== Exercise prompt ==
Your task is to transcribe, without alteration, the lines from the top of the material below through the line bearing "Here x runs", inclusive.

== Records provided ==
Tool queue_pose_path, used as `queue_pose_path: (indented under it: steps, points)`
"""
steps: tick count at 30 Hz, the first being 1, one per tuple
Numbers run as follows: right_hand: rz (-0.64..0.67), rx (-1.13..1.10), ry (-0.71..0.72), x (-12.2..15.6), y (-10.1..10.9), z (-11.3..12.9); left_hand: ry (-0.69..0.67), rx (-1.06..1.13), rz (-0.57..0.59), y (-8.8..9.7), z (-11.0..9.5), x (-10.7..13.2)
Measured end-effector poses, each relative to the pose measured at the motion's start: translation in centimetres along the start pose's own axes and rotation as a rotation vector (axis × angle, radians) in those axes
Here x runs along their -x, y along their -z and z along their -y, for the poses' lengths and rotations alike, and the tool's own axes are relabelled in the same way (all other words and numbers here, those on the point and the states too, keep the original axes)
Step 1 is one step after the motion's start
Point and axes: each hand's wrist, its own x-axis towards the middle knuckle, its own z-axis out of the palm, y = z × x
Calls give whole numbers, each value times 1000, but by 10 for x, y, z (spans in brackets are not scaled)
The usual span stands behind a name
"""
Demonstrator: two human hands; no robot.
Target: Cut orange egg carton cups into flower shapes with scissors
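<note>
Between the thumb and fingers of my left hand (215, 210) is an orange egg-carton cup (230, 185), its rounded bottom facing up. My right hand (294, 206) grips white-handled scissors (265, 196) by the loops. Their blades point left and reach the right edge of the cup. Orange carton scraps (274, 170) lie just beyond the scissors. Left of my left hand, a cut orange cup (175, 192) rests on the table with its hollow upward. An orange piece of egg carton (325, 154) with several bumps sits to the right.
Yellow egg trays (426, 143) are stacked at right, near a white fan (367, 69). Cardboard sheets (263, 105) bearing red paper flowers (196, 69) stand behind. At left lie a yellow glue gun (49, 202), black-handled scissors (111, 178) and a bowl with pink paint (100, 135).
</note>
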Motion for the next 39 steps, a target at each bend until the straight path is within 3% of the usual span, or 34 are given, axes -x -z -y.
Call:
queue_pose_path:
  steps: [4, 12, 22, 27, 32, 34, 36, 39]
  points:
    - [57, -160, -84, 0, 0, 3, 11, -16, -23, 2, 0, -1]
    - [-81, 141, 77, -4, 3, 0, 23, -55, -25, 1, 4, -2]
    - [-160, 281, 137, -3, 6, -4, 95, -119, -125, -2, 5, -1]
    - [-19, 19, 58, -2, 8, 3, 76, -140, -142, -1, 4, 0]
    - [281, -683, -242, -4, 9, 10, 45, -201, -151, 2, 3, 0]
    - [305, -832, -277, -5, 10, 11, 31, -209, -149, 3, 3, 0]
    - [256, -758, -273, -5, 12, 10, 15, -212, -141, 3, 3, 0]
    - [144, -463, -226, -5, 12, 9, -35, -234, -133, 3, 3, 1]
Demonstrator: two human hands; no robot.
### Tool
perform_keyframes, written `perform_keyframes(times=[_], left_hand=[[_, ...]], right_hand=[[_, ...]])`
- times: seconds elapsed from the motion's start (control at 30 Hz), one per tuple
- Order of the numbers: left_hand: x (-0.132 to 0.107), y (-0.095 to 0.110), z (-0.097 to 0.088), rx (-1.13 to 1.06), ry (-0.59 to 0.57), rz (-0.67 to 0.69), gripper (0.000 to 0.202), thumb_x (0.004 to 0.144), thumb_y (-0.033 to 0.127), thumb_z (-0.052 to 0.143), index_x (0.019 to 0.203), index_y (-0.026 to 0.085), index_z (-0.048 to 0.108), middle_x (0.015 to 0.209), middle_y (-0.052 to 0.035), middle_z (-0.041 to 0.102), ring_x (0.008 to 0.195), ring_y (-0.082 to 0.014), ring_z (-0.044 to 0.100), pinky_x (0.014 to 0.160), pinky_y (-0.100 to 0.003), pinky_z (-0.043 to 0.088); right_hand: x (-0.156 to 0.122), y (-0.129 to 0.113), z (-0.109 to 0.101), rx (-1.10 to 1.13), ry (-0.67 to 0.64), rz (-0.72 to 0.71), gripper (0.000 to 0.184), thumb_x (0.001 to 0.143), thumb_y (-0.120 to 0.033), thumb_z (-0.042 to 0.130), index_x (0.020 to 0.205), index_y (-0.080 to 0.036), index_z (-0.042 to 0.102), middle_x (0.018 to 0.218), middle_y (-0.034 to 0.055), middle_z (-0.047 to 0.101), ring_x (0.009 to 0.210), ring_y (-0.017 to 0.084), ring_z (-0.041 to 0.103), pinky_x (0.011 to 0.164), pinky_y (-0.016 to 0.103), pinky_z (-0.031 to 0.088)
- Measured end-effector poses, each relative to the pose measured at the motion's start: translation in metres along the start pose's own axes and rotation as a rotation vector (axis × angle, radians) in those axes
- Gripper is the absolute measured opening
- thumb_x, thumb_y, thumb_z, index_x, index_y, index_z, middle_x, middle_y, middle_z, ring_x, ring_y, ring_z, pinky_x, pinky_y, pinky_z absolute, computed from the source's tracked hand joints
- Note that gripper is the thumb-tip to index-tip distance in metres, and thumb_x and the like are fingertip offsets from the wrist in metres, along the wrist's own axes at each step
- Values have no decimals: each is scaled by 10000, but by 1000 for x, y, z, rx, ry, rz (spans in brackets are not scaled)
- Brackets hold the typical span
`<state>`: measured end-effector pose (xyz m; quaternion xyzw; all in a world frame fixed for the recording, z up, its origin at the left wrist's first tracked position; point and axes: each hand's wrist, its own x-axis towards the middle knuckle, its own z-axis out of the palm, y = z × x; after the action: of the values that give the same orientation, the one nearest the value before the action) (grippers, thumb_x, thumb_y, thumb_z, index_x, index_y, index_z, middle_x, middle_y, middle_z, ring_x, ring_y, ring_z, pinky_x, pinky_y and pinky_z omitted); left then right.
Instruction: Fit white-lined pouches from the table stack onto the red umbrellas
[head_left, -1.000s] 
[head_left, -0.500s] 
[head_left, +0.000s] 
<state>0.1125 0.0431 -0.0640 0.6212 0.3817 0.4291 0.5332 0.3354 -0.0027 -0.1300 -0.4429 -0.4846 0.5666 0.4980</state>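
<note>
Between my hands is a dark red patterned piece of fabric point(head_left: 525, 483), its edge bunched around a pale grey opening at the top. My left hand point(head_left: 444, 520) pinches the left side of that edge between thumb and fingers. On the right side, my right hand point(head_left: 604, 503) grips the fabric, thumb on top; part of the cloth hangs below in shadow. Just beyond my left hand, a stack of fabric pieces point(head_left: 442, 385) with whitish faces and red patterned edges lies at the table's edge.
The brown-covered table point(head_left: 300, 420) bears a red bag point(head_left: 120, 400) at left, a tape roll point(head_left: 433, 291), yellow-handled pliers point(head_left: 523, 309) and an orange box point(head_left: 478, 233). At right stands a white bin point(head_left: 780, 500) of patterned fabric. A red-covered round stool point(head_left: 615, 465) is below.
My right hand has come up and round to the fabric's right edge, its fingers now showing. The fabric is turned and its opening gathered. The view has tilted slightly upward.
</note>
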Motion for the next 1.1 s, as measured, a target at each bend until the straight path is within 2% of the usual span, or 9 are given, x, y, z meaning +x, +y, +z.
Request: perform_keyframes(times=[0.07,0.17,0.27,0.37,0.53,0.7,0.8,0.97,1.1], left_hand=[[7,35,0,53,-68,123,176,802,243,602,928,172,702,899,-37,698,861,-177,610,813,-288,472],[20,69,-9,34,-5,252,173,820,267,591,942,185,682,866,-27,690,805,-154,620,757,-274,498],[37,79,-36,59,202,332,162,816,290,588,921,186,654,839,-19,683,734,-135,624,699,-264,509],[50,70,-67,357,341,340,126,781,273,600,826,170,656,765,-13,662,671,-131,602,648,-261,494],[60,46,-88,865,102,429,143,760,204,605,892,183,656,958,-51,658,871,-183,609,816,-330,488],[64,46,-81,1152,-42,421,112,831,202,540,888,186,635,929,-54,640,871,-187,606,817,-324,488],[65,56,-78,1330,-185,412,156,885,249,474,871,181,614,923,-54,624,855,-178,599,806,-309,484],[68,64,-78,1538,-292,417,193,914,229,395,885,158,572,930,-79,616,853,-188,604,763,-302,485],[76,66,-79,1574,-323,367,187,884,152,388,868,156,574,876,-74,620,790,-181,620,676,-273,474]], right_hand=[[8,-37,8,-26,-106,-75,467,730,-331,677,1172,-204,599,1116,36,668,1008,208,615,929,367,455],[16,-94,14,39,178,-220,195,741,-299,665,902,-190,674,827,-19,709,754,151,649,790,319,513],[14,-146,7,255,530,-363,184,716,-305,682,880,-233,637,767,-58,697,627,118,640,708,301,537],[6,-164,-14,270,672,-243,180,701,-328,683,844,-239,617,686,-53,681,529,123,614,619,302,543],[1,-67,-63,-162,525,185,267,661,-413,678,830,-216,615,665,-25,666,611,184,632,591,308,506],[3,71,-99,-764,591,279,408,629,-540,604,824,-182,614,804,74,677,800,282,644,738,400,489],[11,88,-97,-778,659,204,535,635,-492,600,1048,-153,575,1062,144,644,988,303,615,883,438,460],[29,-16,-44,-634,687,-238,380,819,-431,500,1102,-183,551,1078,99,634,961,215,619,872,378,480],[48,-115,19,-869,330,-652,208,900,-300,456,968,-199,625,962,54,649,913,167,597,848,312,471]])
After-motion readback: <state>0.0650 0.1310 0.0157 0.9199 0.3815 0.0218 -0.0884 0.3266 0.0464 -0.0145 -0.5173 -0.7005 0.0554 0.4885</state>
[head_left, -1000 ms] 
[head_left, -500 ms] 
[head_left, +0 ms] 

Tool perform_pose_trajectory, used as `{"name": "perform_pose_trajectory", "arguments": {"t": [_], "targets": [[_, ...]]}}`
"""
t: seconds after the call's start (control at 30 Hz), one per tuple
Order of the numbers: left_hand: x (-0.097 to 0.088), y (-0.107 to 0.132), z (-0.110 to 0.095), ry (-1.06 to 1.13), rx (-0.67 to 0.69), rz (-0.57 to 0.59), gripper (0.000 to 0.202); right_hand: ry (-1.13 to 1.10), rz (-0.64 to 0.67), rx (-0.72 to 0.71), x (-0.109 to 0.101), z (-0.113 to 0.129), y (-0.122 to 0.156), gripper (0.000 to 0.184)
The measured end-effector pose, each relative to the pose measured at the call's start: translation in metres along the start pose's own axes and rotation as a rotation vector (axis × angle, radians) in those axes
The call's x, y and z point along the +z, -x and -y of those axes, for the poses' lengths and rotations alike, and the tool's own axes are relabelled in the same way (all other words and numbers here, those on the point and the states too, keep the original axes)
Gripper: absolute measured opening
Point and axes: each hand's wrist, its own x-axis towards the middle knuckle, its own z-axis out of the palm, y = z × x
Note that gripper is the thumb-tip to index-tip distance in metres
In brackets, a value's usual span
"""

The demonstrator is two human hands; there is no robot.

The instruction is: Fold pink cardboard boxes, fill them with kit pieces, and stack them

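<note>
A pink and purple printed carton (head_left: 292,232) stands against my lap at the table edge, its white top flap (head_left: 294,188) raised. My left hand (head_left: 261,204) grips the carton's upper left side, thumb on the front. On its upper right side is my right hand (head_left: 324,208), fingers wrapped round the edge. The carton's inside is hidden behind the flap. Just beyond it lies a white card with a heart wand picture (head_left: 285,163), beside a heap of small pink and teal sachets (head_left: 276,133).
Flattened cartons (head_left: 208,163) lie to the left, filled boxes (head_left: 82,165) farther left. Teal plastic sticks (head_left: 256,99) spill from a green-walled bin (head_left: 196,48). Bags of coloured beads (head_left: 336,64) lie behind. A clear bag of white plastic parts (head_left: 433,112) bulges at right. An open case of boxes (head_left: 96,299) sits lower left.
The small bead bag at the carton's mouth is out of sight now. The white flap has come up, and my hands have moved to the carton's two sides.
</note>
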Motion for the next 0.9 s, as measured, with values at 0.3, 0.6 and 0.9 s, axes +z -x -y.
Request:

== Written solution ==
Tool queue_pose_path, used as `queue_pose_path: (indented under it: steps, points)`
"""
steps: tick count at 30 Hz, the first being 1, one per tuple
Numbers run as follows: right_hand: rz (-0.64..0.67), rx (-1.13..1.10), ry (-0.71..0.72), x (-12.2..15.6), y (-10.1..10.9), z (-11.3..12.9); left_hand: ry (-0.69..0.67), rx (-1.06..1.13), rz (-0.57..0.59), y (-8.8..9.7), z (-11.0..9.5), x (-10.7..13.2)
Measured end-effector poses, each relative to the pose measured at the motion's start: translation in centimetres along the start pose's own axes and rotation as a rotation vector (axis × angle, radians) in those axes
Here x runs along their -x, y along their -z and z along their -y, for the poses' lengths and rotations alike, and the tool's own axes are relabelled in the same way (all other words and numbers here, those on the point and the states too, keep the original axes)

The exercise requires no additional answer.